During the first half of the twentieth century, the United States was considered the world leader in education.
Today the country ranks around 31st out of 65 in reading, math, and science based on the findings of PISA, the Program for International Student Assessment.
The No Child Left Behind Act, an educational reform effort introduced in 2001, does not appear to be improving the situation. The documentary Waiting for Superman suggests that education reform in the United States will not succeed in light of the tenure system imposed by the teachers’ union, likely the most powerful active labor movement in the country.
Yet, at the turn of the century, the United States census indicated that only 72 percent of students aged 12 to 17 were considered academically on track.
One of the largest issues facing the United States education system is the reality that teachers are now only teaching to prepare students for exams. Instead of learning pre-university requisites, students are learning to take nationally proctored aptitude tests, which do not create foreseeable options for career plans, teach the basic skills necessary to achieve or progress in upper academia, or facilitate an easy transition in attending university abroad.
Consider Canada’s McGill University: only 2,000 of the 30,000 undergraduates are American. Entrance requirements are stringent.In addition to a high grade point average and a top 10 percent level at standardized testing, virtually all Americans at McGill graduated high school with an honors curriculums loaded with Advanced Placement courses.
One would expect that the “Top Gun” high school graduates at McGill would continue to excel in the university setting and have no issue maintaining GPA. Surprisingly, the American students at McGill seem to have to work much harder than their Canadian and foreign counterparts to keep pace.
They complain incessantly about the dramatic increase in course and reading loads compared to high school and find themselves working many more hours to keep up. When a long weekend presents an opportunity to return home, many American students remain on campus preparing for exams or just using the extra time to catch up.
These students are some of the United States’ best and brightest, so why do they struggle when the academic measure becomes international?
The International Baccalaureate Factor
One possible explanation is the educational system in the United States versus the top ranked countries, specifically the differences between the International Baccalaureate (IB) used throughout most of the top ranked countries and the Advanced Placement (AP) system used in the United States.
The AP system was founded in the late 1950’s in response to American students falling behind their Soviet counterparts in literacy and science. Originally seen as a remedial measure, AP was designed as a booster in specific disciplines.
AP has expanded to virtually all academic subjects, but the basic premise remains unchanged: Students choose the courses he or she wants accelerated and then takes an AP course that provides a much more rigorous version of the standard course.
Testing in AP comes down to one exam where achievement is measured in test scores, not academic performance. Tests are graded on a scale from one (no recommendation) to five (extremely well qualified). In any given section, up to 30 percent of candidates taking an exam will score a five.
While this number should identify the brightest students coming out of American schools, less than 10 percent of candidates score a seven, the highest mark, in any IB subject. This shines a light on the rigor of a two-year IB course load versus just a semester or two of AP classes.
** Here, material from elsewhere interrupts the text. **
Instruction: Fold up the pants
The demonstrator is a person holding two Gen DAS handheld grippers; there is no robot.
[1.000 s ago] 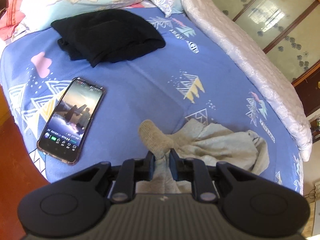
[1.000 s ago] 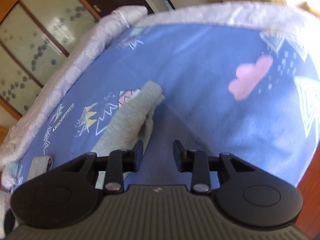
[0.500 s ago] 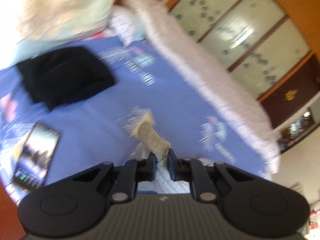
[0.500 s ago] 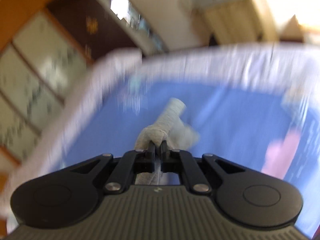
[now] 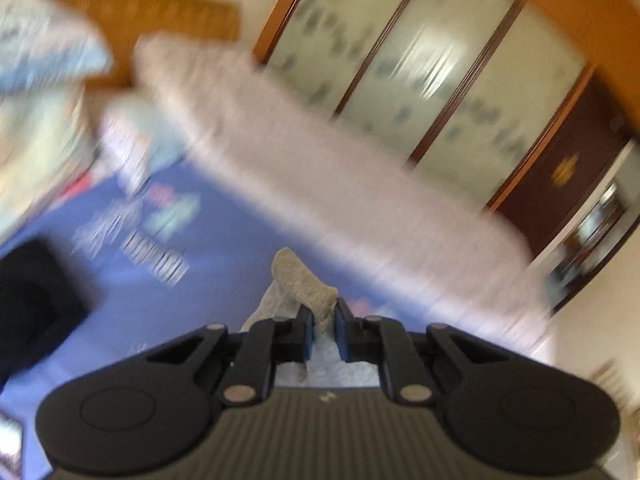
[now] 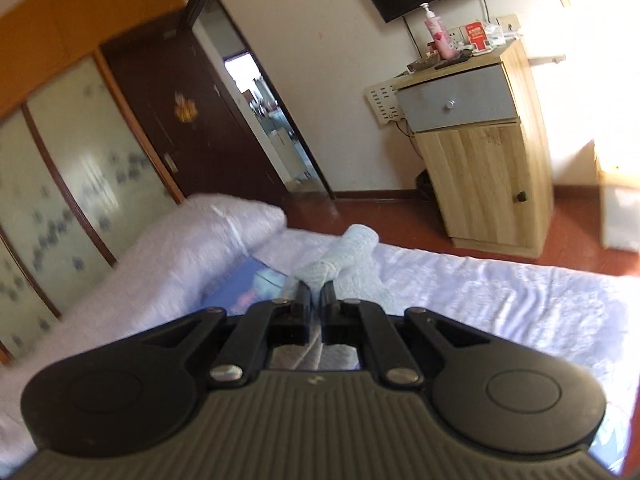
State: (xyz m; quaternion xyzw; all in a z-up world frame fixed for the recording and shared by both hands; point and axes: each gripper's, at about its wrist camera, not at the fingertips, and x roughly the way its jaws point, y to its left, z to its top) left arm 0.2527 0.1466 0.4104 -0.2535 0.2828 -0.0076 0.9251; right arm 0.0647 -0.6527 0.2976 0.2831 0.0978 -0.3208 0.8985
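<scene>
The grey knit pants [image 5: 301, 280] stick out from between the fingers of my left gripper [image 5: 322, 316], which is shut on a ribbed cuff and held up above the blue patterned bed sheet [image 5: 224, 248]. My right gripper [image 6: 316, 294] is shut on another part of the grey pants [image 6: 344, 256], with a rolled end poking out past the fingertips, raised over the white quilt [image 6: 480, 288]. The rest of the pants hangs below both grippers, mostly hidden. The left wrist view is blurred by motion.
A folded black garment [image 5: 28, 300] lies on the sheet at the left. Pillows [image 5: 36, 92] sit at the head of the bed. A rolled white quilt [image 5: 320, 168] runs along the far side. A wooden cabinet [image 6: 476, 136], dark door [image 6: 192, 120] and glass wardrobe [image 6: 72, 184] stand beyond.
My right gripper closed on the pants leg and lifted it. Both grippers have risen from the bed and tilted up, carrying the pants; the phone has nearly left the left view.
</scene>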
Most American universities will give college credit for receiving a three on the AP exam, while an IB student must score a five or better to receive any credit.
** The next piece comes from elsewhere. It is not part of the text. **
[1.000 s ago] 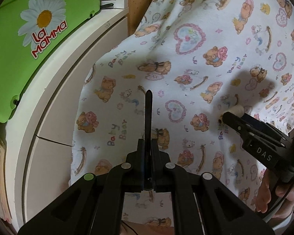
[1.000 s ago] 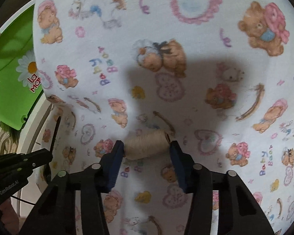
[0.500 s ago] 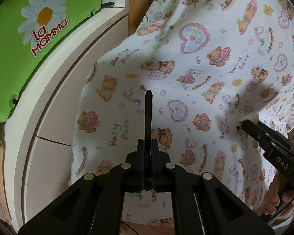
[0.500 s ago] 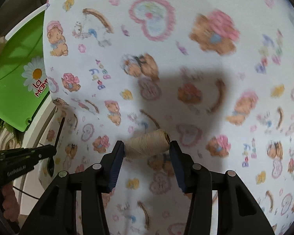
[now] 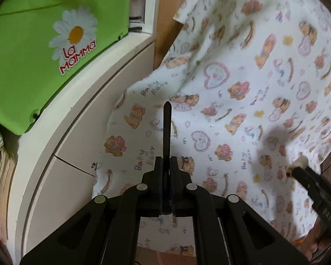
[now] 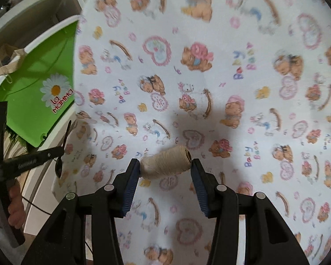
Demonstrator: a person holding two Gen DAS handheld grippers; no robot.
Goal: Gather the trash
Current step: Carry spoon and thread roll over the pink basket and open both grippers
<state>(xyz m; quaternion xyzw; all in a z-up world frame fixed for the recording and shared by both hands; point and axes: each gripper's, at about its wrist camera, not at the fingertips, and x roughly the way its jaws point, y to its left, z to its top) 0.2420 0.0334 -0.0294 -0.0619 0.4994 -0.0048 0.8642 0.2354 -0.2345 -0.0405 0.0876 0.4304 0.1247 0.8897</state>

The IB system was developed in the late 1940’s for children of the diplomatic community. Six courses are mandatory including literature, a second language, social science, experimental science, math and a fine arts subject. The broadly-based, rigorous curriculum involves a two-year span with the test basis being only 20 percent internally graded and 80 percent graded externally against a pool of international students.
In short, IB encompasses a classic broad based approach to education and measures its success on a far more extensive basis than the highly specialized and competitive approach of the AP system.
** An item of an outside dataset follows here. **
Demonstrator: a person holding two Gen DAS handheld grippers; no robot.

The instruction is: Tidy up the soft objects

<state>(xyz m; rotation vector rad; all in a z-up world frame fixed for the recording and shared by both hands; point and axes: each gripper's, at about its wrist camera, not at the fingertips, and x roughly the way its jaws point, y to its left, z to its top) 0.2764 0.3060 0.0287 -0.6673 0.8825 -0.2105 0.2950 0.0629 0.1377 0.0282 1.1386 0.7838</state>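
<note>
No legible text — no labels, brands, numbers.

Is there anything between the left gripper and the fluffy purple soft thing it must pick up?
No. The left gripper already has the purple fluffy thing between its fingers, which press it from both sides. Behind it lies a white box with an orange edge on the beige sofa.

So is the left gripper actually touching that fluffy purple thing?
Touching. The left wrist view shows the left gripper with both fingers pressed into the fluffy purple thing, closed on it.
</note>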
According to Ms. Kim Bartlett, Director of Admissions at McGill, the IB system provides a more rounded and broader education, thereby providing a better “world view,” whereas the AP system is based on solidarity in fewer subjects.
The Commission on the Skills of the American Workforce recently called for the complete reorganization of kindergarten through 12th grade, identifying the IB program as a way to successfully restore American supremacy in education.
While the IB system has been implemented in over 1,000 schools in the United States, it is has yet to become a standard in education and until it is put in place at the public school level, the United States will continue to lose ground as a leader in education.
In the microcosm of the McGill community alone, witnessing the struggle with which some of America’s best and brightest students attempt to stay competitive with their Canadian and foreign counterparts, it is obvious that this recommendation could not take place soon enough.